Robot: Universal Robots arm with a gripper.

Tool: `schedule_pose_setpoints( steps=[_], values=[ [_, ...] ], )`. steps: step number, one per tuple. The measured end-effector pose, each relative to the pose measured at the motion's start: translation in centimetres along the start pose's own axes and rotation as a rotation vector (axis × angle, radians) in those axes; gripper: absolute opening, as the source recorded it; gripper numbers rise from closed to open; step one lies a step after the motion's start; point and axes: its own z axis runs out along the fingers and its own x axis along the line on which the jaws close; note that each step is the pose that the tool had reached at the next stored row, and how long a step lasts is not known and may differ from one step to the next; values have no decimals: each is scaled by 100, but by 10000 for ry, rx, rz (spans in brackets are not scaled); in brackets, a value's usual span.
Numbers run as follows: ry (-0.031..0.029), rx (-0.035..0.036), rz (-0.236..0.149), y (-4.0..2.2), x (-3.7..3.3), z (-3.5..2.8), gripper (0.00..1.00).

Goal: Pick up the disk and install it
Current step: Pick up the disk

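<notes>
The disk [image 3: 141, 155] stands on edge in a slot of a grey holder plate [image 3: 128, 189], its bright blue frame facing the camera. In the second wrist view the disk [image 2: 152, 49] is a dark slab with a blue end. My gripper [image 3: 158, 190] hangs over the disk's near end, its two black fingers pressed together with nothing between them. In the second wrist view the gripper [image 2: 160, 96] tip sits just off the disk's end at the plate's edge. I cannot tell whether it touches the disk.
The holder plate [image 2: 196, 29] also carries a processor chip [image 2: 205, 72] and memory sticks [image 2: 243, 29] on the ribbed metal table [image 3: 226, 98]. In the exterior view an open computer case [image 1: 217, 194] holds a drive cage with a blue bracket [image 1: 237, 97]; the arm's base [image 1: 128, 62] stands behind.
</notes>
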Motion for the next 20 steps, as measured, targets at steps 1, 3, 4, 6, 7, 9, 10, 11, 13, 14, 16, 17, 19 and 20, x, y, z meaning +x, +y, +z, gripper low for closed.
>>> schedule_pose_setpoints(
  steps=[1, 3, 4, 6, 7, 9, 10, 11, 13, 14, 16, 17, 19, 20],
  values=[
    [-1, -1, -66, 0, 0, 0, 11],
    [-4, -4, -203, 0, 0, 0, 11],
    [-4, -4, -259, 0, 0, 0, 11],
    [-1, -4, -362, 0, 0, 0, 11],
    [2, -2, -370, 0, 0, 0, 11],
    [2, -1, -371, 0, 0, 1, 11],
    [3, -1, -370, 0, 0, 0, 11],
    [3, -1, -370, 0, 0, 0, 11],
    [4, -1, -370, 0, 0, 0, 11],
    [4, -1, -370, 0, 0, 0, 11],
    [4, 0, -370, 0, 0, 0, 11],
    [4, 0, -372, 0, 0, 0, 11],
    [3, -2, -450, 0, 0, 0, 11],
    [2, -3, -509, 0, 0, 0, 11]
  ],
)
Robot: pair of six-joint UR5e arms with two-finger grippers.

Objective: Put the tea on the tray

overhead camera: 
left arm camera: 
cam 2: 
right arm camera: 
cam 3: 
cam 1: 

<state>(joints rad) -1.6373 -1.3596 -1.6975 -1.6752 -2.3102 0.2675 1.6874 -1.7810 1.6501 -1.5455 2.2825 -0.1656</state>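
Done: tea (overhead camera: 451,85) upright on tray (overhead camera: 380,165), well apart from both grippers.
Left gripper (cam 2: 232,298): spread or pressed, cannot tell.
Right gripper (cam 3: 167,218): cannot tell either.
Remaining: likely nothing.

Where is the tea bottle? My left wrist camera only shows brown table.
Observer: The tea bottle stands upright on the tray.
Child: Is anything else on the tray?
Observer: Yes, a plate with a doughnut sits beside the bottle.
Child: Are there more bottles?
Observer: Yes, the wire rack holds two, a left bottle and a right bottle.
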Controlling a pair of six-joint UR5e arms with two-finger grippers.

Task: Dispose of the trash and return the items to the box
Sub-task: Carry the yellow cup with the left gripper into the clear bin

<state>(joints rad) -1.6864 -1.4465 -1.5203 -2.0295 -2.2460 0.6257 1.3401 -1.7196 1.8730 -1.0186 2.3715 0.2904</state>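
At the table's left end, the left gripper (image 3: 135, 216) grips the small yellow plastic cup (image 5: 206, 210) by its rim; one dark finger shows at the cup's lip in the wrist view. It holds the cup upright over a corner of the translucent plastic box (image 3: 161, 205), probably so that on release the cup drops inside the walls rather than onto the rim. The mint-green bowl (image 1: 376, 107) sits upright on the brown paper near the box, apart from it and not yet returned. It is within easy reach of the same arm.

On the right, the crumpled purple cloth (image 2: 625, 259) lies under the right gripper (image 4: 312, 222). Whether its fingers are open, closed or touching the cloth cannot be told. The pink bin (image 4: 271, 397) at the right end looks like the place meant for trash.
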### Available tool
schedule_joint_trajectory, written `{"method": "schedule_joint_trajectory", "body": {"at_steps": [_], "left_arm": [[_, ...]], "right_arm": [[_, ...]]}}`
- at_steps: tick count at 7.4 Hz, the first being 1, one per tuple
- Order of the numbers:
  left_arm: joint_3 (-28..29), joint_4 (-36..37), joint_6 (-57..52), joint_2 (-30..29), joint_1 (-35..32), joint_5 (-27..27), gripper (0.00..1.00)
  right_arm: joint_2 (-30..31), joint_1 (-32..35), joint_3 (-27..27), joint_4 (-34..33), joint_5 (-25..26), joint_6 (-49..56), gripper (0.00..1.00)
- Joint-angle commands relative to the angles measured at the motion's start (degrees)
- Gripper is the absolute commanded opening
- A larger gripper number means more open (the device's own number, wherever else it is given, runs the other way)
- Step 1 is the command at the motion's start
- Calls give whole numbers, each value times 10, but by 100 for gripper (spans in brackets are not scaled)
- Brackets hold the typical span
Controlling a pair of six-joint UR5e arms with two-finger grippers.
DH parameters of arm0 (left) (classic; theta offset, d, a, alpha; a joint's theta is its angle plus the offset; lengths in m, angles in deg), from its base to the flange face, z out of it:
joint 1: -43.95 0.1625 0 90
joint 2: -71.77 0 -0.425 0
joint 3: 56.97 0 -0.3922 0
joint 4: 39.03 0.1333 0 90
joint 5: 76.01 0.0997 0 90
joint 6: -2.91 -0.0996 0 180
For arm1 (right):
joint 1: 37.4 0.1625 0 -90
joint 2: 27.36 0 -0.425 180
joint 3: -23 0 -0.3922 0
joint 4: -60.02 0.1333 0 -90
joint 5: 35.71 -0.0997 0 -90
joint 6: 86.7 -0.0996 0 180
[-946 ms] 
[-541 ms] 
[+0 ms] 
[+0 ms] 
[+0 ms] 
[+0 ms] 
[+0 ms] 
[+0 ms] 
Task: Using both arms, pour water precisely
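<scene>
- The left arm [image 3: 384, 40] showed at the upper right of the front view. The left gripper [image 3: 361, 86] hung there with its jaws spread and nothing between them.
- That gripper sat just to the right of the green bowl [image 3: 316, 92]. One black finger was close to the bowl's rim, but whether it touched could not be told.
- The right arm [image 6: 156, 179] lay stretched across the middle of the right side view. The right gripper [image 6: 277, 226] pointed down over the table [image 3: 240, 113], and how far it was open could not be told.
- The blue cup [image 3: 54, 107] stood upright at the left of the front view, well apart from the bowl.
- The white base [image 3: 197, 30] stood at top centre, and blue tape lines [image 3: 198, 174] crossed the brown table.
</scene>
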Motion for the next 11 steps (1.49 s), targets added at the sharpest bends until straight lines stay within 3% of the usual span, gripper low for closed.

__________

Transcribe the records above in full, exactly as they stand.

§ Exercise response
Robot: Universal Robots arm with a gripper.

Tool: `schedule_pose_setpoints( steps=[_], values=[ [_, ...] ], )`. steps: step number, one per tuple. The measured end-effector pose, each relative to the pose measured at the motion's start: translation in centimetres along the start pose's own axes and rotation as a rotation vector (axis × angle, radians) in those axes; gripper: absolute opening, as the source recorded it; gripper numbers rise from closed to open; step one lies a step after the motion's start; point and axes: its own z axis runs out along the fingers and its own x axis along the line on which the jaws close; note that each step is the pose that the tool had reached at the next stored row, and how long a step lasts is not known and may differ from one step to the next; values have no decimals: each is scaled by 100, but by 10000 for ry, rx, rz (spans in brackets are not scaled); in brackets, a value's usual span.
Numbers run as follows: ry (-0.031..0.029), rx (-0.035..0.036), rz (-0.236..0.149), y (-4.0..2.2), x (-3.7..3.3), z (-3.5..2.8), gripper (0.00..1.00).

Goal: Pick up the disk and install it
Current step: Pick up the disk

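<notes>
The disk [image 3: 141, 155] stands on edge in a slot of a grey holder plate [image 3: 128, 189], its bright blue frame facing the camera. In the second wrist view the disk [image 2: 152, 49] is a dark slab with a blue end. My gripper [image 3: 158, 190] hangs over the disk's near end, its two black fingers pressed together with nothing between them. In the second wrist view the gripper [image 2: 160, 96] tip sits just off the disk's end at the plate's edge. I cannot tell whether it touches the disk.
The holder plate [image 2: 196, 29] also carries a processor chip [image 2: 205, 72] and memory sticks [image 2: 243, 29] on the ribbed metal table [image 3: 226, 98]. In the exterior view an open computer case [image 1: 217, 194] holds a drive cage with a blue bracket [image 1: 237, 97]; the arm's base [image 1: 128, 62] stands behind.
</notes>
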Motion for the next 20 steps, as measured, targets at steps 1, 3, 4, 6, 7, 9, 10, 11, 13, 14, 16, 17, 19 and 20, x, y, z meaning +x, +y, +z, gripper low for closed.
>>> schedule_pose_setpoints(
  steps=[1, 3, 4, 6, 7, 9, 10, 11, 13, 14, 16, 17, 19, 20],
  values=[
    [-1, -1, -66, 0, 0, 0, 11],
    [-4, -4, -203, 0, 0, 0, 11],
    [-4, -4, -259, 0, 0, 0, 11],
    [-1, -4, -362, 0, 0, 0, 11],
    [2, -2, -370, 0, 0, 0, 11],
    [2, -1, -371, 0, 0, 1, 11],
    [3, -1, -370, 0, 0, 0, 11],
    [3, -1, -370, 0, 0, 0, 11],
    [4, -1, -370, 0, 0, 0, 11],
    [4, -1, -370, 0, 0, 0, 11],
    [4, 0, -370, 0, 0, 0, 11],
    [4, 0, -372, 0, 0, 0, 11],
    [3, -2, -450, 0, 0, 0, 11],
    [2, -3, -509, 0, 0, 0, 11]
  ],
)
Robot: pair of six-joint UR5e arms with two-finger grippers.

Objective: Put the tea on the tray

overhead camera: 
left arm camera: 
cam 2: 
right arm camera: 
cam 3: 
cam 1: 

<state>(joints rad) -1.6373 -1.3596 -1.6975 -1.6752 -2.3102 0.2675 1.6874 -1.7810 1.6501 -1.5455 2.2825 -0.1656</state>
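Done: tea (overhead camera: 451,85) upright on tray (overhead camera: 380,165), well apart from both grippers.
Left gripper (cam 2: 232,298): spread or pressed, cannot tell.
Right gripper (cam 3: 167,218): cannot tell either.
Remaining: likely nothing.

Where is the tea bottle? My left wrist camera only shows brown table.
Observer: The tea bottle stands upright on the tray.
Child: Is anything else on the tray?
Observer: Yes, a plate with a doughnut sits beside the bottle.
Child: Are there more bottles?
Observer: Yes, the wire rack holds two, a left bottle and a right bottle.
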Controlling a pair of six-joint UR5e arms with two-finger grippers.

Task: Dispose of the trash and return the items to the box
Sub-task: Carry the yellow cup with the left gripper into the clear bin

<state>(joints rad) -1.6864 -1.4465 -1.5203 -2.0295 -2.2460 0.6257 1.3401 -1.7196 1.8730 -1.0186 2.3715 0.2904</state>
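At the table's left end, the left gripper (image 3: 135, 216) grips the small yellow plastic cup (image 5: 206, 210) by its rim; one dark finger shows at the cup's lip in the wrist view. It holds the cup upright over a corner of the translucent plastic box (image 3: 161, 205), probably so that on release the cup drops inside the walls rather than onto the rim. The mint-green bowl (image 1: 376, 107) sits upright on the brown paper near the box, apart from it and not yet returned. It is within easy reach of the same arm.

On the right, the crumpled purple cloth (image 2: 625, 259) lies under the right gripper (image 4: 312, 222). Whether its fingers are open, closed or touching the cloth cannot be told. The pink bin (image 4: 271, 397) at the right end looks like the place meant for trash.
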### Available tool
schedule_joint_trajectory, written `{"method": "schedule_joint_trajectory", "body": {"at_steps": [_], "left_arm": [[_, ...]], "right_arm": [[_, ...]]}}`
- at_steps: tick count at 7.4 Hz, the first being 1, one per tuple
- Order of the numbers:
  left_arm: joint_3 (-28..29), joint_4 (-36..37), joint_6 (-57..52), joint_2 (-30..29), joint_1 (-35..32), joint_5 (-27..27), gripper (0.00..1.00)
  right_arm: joint_2 (-30..31), joint_1 (-32..35), joint_3 (-27..27), joint_4 (-34..33), joint_5 (-25..26), joint_6 (-49..56), gripper (0.00..1.00)
- Joint-angle commands relative to the angles measured at the motion's start (degrees)
- Gripper is the absolute commanded opening
- A larger gripper number means more open (the device's own number, wherever else it is given, runs the other way)
- Step 1 is the command at the motion's start
- Calls give whole numbers, each value times 10, but by 100 for gripper (spans in brackets are not scaled)
- Brackets hold the typical span
Controlling a pair of six-joint UR5e arms with two-finger grippers.
DH parameters of arm0 (left) (classic; theta offset, d, a, alpha; a joint's theta is its angle plus the offset; lengths in m, angles in deg), from its base to the flange face, z out of it:
joint 1: -43.95 0.1625 0 90
joint 2: -71.77 0 -0.425 0
joint 3: 56.97 0 -0.3922 0
joint 4: 39.03 0.1333 0 90
joint 5: 76.01 0.0997 0 90
joint 6: -2.91 -0.0996 0 180
For arm1 (right):
joint 1: 37.4 0.1625 0 -90
joint 2: 27.36 0 -0.425 180
joint 3: -23 0 -0.3922 0
joint 4: -60.02 0.1333 0 -90
joint 5: 35.71 -0.0997 0 -90
joint 6: 86.7 -0.0996 0 180
[-946 ms] 
[-541 ms] 
[+0 ms] 
[+0 ms] 
[+0 ms] 
[+0 ms] 
[+0 ms] 
[+0 ms] 
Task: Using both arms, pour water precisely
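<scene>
- The left arm [image 3: 384, 40] showed at the upper right of the front view. The left gripper [image 3: 361, 86] hung there with its jaws spread and nothing between them.
- That gripper sat just to the right of the green bowl [image 3: 316, 92]. One black finger was close to the bowl's rim, but whether it touched could not be told.
- The right arm [image 6: 156, 179] lay stretched across the middle of the right side view. The right gripper [image 6: 277, 226] pointed down over the table [image 3: 240, 113], and how far it was open could not be told.
- The blue cup [image 3: 54, 107] stood upright at the left of the front view, well apart from the bowl.
- The white base [image 3: 197, 30] stood at top centre, and blue tape lines [image 3: 198, 174] crossed the brown table.
</scene>
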Motion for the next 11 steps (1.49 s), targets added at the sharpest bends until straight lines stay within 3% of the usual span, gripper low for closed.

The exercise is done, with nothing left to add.